[Items from a dataset]
------------

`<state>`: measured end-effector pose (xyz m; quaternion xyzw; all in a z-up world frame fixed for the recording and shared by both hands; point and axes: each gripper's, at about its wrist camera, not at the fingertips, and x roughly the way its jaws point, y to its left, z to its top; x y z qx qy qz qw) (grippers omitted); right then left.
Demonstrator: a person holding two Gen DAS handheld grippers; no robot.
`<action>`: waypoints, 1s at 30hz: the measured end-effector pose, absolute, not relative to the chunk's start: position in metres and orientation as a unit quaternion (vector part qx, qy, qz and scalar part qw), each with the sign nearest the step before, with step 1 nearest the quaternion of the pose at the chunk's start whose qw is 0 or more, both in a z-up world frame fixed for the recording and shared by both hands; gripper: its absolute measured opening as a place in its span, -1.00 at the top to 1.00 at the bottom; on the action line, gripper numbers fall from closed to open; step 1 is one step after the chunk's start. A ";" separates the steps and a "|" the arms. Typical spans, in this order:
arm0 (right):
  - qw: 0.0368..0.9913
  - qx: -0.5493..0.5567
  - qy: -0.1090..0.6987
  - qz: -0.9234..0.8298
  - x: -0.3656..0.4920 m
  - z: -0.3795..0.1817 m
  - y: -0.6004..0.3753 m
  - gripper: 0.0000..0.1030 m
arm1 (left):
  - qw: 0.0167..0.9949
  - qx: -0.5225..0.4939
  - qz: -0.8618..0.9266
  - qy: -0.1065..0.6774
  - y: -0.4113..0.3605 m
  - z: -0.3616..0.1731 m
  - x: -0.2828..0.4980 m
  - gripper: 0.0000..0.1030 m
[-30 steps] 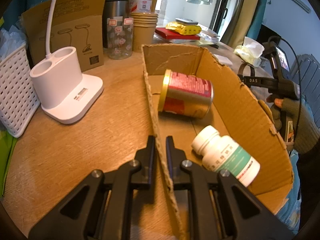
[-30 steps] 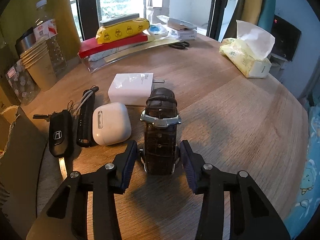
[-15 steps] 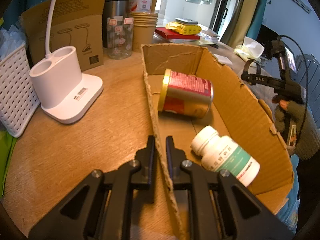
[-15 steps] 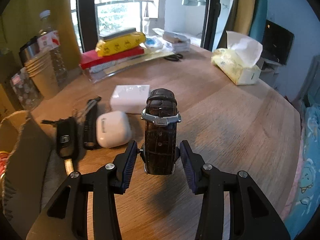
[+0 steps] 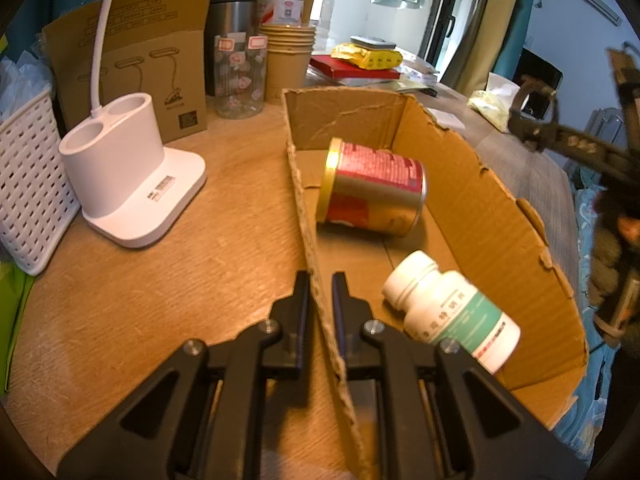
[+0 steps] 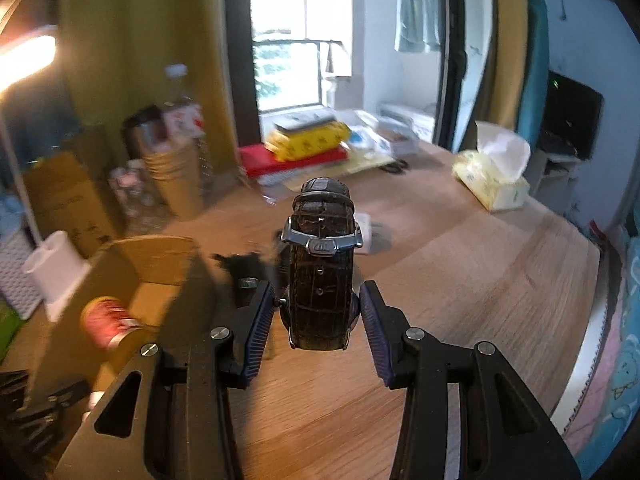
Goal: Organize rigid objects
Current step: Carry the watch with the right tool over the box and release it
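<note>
Cardboard box (image 5: 472,208) is already holding 2 hard cylinders, a glossy red-and-gold can (image 5: 372,188) and a white plastic pill bottle (image 5: 448,312), while the left gripper (image 5: 321,292) is pinching its corrugated near wall. The right gripper (image 6: 320,312) is gripping a brown crocodile-grain leather watch (image 6: 322,264) above the wooden surface (image 6: 460,280), apparently heading boxward, so organizing looks partly finished.

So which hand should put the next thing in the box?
The right. The right gripper already carries the brown leather watch in the air near the cardboard box. The left gripper is busy pinching the box's side wall.
</note>
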<state>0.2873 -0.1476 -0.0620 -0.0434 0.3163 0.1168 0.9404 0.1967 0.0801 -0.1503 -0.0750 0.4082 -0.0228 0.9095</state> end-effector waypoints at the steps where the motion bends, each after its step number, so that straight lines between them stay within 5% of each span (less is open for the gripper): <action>1: 0.941 -0.046 0.312 0.122 0.283 -0.058 -0.144 0.10 | 0.910 -0.075 -0.023 0.408 0.079 -0.150 0.197 0.78; 12: 0.948 -0.052 0.254 0.182 0.227 -0.010 -0.116 0.10 | 0.909 -0.075 -0.023 0.408 0.079 -0.150 0.197 0.78; 30: 0.919 -0.077 0.279 0.266 0.201 -0.022 -0.060 0.10 | 0.909 -0.075 -0.023 0.408 0.079 -0.150 0.197 0.78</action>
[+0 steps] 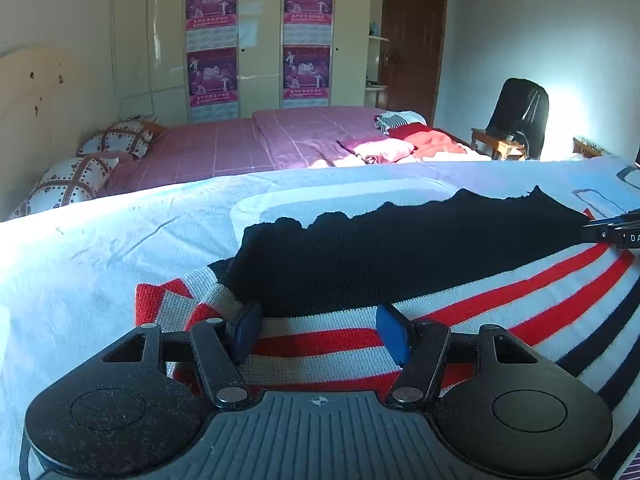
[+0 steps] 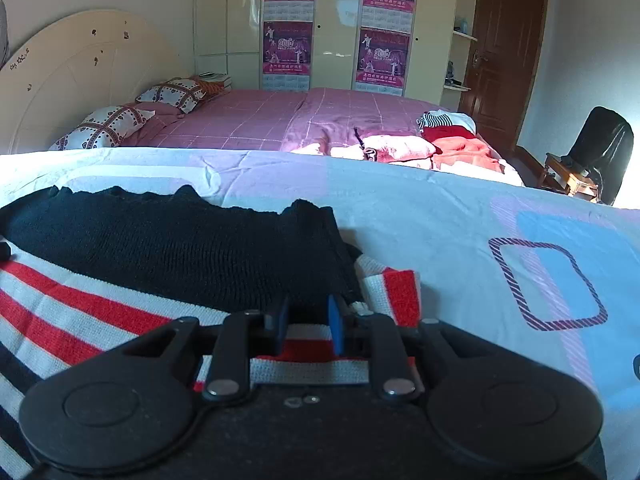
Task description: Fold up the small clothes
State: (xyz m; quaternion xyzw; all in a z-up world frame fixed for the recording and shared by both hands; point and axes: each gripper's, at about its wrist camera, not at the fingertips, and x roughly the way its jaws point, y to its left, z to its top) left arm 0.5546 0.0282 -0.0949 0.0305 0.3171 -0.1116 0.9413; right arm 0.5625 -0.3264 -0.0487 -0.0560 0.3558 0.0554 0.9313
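The striped knit sweater (image 1: pixel 460 304) is lying spread on the pale patterned sheet (image 1: pixel 100 248) of the near bed, its black band (image 1: pixel 400 256) folded over toward twelve o'clock and its red, white and navy stripes running toward the cameras. The left gripper (image 1: pixel 320 330) is hovering just over the stripes with its blue pads (image 1: pixel 390 334) standing wide apart and nothing between them, so it is released. The right gripper (image 2: pixel 308 322) is sitting near the garment's corner at one o'clock, its pads (image 2: pixel 334 322) drawn close together with a narrow gap; whether they are pinching cloth I cannot tell, since the knit seems to be passing beneath rather than between them. Judging from this, a fold is being set up or smoothed. To do it well, each gripper should be taking only the top layer at matching points along the near edge, lifting evenly and carrying the edge toward twelve o'clock so the stripes are staying parallel. Uneven pulls would be skewing the loose knit. The pile of clothes (image 2: pixel 420 144) on the far pink bed (image 2: pixel 260 120) is waiting well apart.
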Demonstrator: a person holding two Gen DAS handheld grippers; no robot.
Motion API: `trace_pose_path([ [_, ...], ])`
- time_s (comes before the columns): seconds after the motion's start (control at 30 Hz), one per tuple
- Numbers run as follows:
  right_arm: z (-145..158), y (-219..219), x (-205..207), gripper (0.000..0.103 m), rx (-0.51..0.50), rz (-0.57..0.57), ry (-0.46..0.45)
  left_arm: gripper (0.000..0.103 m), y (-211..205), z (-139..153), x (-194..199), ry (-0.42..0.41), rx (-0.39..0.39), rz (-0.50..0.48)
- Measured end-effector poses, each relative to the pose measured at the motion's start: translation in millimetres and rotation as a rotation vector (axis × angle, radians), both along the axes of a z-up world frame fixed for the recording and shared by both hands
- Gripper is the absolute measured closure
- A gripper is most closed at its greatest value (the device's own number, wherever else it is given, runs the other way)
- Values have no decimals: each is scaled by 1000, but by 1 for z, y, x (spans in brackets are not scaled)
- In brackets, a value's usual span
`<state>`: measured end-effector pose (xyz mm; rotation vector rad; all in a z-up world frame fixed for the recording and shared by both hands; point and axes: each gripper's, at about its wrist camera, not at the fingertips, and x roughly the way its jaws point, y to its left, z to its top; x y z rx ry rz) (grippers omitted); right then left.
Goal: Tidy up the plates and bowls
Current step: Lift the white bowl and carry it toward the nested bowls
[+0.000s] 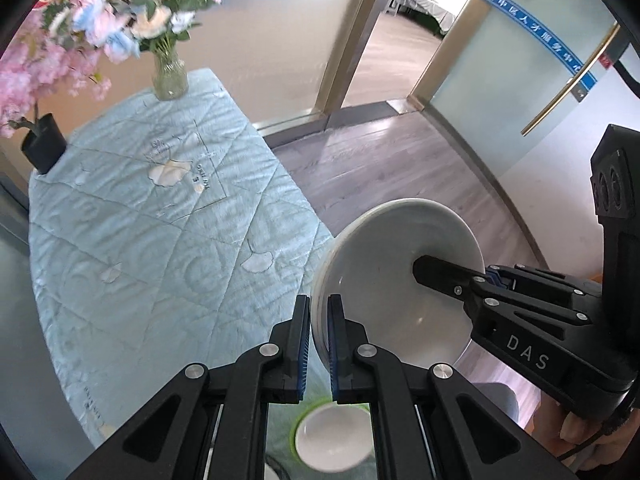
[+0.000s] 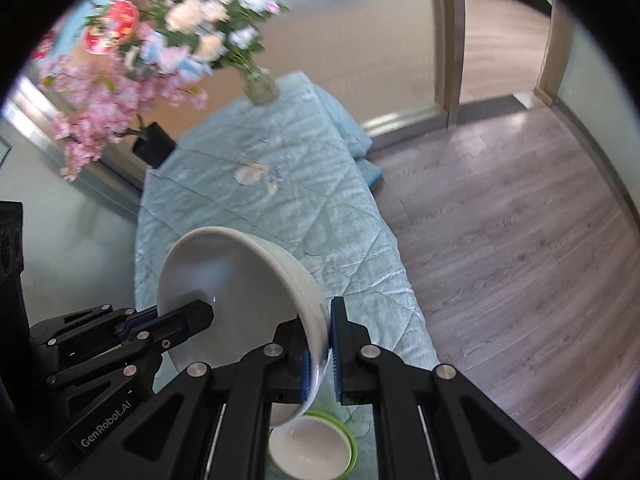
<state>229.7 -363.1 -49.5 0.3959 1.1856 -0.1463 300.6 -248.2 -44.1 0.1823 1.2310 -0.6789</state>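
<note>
The job looks midway: a white bowl (image 1: 394, 280) is held tilted in the air above the quilt-covered worktop (image 1: 160, 240), over a green-rimmed bowl (image 2: 312, 448) resting below, not yet stacked. The left gripper (image 1: 319, 344) and right gripper (image 2: 318, 354) each have their jaws nearly together, clamped on opposite sides of its rim

big bowl (image 1: 396, 280) held tilted above table (image 1: 132, 264), left gripper (image 1: 319, 344) on one rim side, right gripper (image 2: 320, 354) on opposite. small bowl (image 1: 332, 438) on table below it. vase (image 1: 170, 76) & pot (image 1: 43, 148) at table's far end.
</note>
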Motion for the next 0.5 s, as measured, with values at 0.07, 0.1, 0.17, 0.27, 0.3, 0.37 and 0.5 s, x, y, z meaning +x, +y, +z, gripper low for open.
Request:
trace_pose_path([
  [0.07, 16, 14, -14, 96, -3, 19, -27, 98, 14, 18, -19, -25, 5, 5],
  [0.1, 20, 19, -18, 96, -4, 27, -34, 98, 21, 26, -28, -34, 9, 13],
  [0.17, 29, 34, -33, 95, 2, 53, -50, 98, 36, 40, -48, -53, 20, 27],
  [0.27, 37, 51, -52, 95, 12, 88, -60, 98, 57, 52, -77, -57, 25, 41],
  [0.3, 39, 56, -57, 95, 10, 99, -61, 98, 63, 53, -87, -58, 28, 41],
  [0.37, 41, 66, -71, 95, 5, 116, -58, 98, 76, 50, -106, -55, 23, 44],
  [0.5, 32, 85, -97, 94, 8, 165, -27, 98, 101, 36, -146, -25, 15, 77],
])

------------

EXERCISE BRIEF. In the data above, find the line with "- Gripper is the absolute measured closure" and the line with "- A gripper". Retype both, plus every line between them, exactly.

RESULT OF THIS TASK.
- Gripper is the absolute measured closure
- A gripper is most closed at its greatest value (the device's own number, wherever else it is given, runs the other way)

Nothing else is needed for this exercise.